## Exercise prompt:
Output the entries below exactly as written, omitting pictures.

## Supplied records:
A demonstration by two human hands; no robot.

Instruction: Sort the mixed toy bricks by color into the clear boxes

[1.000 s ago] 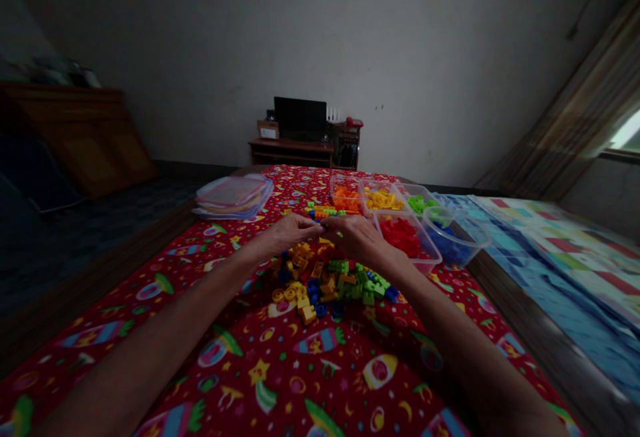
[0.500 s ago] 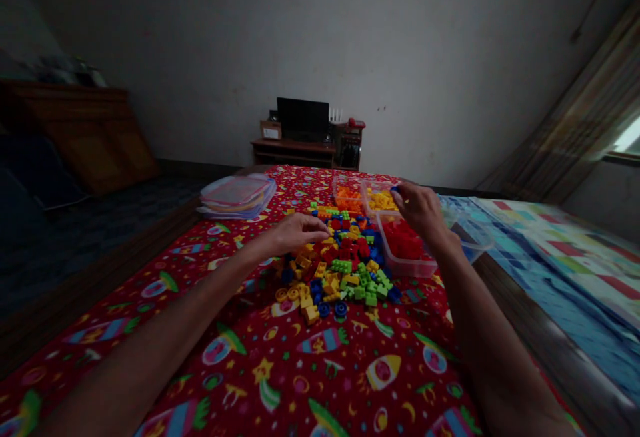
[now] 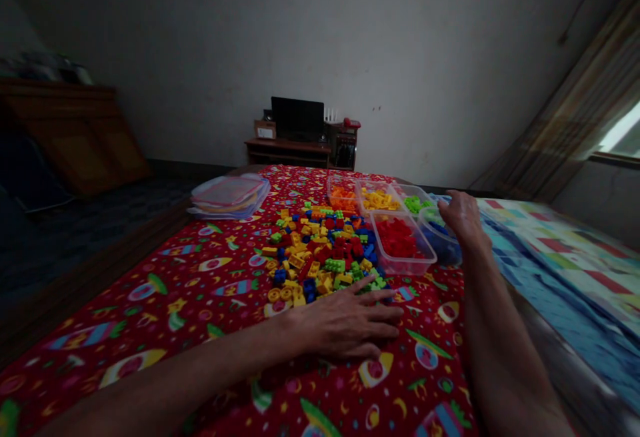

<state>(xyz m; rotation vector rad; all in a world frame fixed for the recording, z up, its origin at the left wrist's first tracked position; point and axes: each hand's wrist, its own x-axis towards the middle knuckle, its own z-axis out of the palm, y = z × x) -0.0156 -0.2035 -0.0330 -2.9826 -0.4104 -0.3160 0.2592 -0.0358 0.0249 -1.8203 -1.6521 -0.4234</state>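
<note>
My left hand is open, palm down with fingers spread, at the near edge of a mixed pile of plastic building blocks. Its fingertips reach the green blocks there. Over the rim of a clear tub of blue blocks is my right hand, its fingers curled together. Whatever lies between those fingers is hidden. Beside that tub stands a clear box of red blocks. Behind are boxes of orange blocks, yellow blocks and green blocks.
Stacked clear lids lie at the back left of the red patterned tablecloth. A bed with a patchwork cover is on the right. By the far wall, a desk carries a monitor.
My left hand has moved right and nearer to me, its fingers now spread. My right hand, earlier pinching a blue block, has gone right to the blue tub.
</note>
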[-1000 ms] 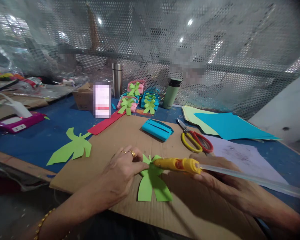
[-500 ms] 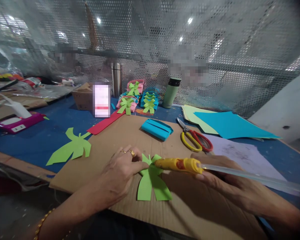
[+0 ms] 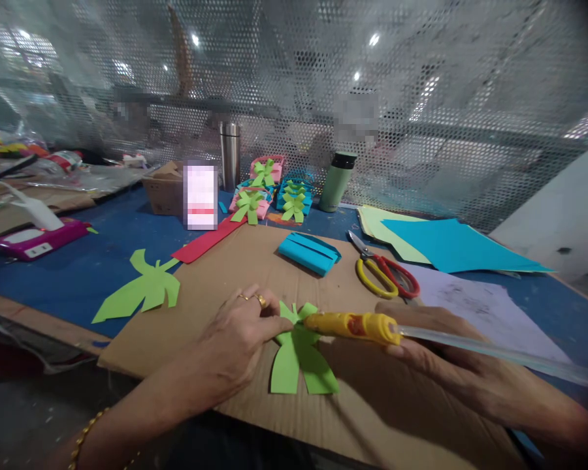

## Written answer:
A demonstration by two human hands; no robot.

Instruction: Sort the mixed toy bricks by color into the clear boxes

[1.000 s ago] 
[0.500 s ago] 
[now] 

<state>(xyz m; rotation vector rad; all in a world frame fixed for the recording, z up, its origin at the left wrist's first tracked position; point and axes: each hand's wrist, its own x-axis towards the middle knuckle, its own z-axis out of the palm, y = z × x) -0.0156 -0.2035 -0.0330 -2.9826 -0.4104 -0.3160 0.2592 -0.0358 0.0249 -1.8203 -1.6521 -0.4234</state>
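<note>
My left hand is open, palm down with fingers spread, at the near edge of a mixed pile of plastic building blocks. Its fingertips reach the green blocks there. Over the rim of a clear tub of blue blocks is my right hand, its fingers curled together. Whatever lies between those fingers is hidden. Beside that tub stands a clear box of red blocks. Behind are boxes of orange blocks, yellow blocks and green blocks.
Stacked clear lids lie at the back left of the red patterned tablecloth. A bed with a patchwork cover is on the right. By the far wall, a desk carries a monitor.
My left hand has moved right and nearer to me, its fingers now spread. My right hand, earlier pinching a blue block, has gone right to the blue tub.
</note>
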[-1000 ms] 
[-500 ms] 
[+0 ms] 

This concludes the output for the exercise.